From the data below, please reproduce exactly everything from the line that contains "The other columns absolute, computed" down to the line that contains "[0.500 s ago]", with both ends included.

================

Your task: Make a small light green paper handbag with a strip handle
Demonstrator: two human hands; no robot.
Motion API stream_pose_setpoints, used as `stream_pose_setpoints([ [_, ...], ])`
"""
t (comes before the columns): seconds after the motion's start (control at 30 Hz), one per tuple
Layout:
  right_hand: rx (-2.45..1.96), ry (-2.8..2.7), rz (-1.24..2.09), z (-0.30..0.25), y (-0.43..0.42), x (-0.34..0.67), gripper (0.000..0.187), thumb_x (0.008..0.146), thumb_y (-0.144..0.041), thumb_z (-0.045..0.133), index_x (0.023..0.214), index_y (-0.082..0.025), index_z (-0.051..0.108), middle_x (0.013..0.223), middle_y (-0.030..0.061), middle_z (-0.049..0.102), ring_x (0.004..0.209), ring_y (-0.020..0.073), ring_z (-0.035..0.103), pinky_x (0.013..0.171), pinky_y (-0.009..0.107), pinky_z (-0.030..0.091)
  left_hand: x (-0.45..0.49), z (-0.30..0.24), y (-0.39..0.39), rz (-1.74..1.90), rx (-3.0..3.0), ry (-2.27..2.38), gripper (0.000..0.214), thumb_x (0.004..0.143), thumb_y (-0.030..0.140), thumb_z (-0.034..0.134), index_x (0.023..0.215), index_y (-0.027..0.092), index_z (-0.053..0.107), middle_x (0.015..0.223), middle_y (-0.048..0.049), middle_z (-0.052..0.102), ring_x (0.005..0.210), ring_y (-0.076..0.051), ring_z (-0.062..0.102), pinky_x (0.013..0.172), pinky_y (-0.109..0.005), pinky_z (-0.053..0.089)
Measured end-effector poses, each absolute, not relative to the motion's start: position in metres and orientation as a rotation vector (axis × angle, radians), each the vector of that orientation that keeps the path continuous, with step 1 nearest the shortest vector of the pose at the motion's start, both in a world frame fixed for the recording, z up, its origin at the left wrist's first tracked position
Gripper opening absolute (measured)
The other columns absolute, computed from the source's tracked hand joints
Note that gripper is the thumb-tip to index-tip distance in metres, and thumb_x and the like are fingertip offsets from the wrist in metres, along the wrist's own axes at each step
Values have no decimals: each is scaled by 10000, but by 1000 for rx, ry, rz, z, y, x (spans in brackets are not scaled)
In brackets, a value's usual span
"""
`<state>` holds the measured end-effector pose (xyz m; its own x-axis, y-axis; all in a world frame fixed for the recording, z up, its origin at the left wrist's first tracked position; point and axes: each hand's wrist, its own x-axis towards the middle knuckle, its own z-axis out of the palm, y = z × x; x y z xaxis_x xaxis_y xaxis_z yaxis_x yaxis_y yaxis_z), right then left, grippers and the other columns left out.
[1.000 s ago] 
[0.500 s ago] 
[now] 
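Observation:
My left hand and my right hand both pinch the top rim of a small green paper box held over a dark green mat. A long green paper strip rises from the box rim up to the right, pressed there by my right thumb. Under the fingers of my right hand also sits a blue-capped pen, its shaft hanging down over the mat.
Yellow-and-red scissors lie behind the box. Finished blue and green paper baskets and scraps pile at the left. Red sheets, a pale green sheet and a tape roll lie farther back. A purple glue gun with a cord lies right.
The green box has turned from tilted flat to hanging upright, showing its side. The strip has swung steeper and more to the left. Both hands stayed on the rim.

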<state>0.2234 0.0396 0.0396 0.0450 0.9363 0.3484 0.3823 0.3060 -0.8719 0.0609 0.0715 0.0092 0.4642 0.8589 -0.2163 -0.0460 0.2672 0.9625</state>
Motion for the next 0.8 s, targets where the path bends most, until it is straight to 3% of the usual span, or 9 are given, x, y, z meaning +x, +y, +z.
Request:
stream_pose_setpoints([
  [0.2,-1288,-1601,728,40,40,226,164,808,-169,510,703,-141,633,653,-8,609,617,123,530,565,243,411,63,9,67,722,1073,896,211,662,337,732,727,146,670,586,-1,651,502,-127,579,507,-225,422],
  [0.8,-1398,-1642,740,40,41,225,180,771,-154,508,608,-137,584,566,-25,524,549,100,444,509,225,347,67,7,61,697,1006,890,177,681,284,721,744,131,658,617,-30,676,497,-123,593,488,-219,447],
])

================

Answer box
The other columns absolute, computed from the source's tracked hand joints
Note that gripper is the thumb-tip to index-tip distance in metres, and thumb_x and the like are fingertip offsets from the wrist in metres, along the wrist's own axes at each step
Values have no decimals: each is scaled by 10000, but by 1000 for rx, ry, rz, z, y, x (spans in brackets are not scaled)
In brackets, a value's usual span
"""
`<state>` holds the measured end-effector pose (xyz m; its own x-axis, y-axis; all in a world frame fixed for the recording, z up, its origin at the left wrist's first tracked position; point and axes: each hand's wrist, its own x-axis towards the middle knuckle, its own z-axis out of the palm, y = z × x; x y z xaxis_x xaxis_y xaxis_z yaxis_x yaxis_y yaxis_z), right then left, grippers and the other columns left out.
[1.000 s ago] 
[0.500 s ago] 

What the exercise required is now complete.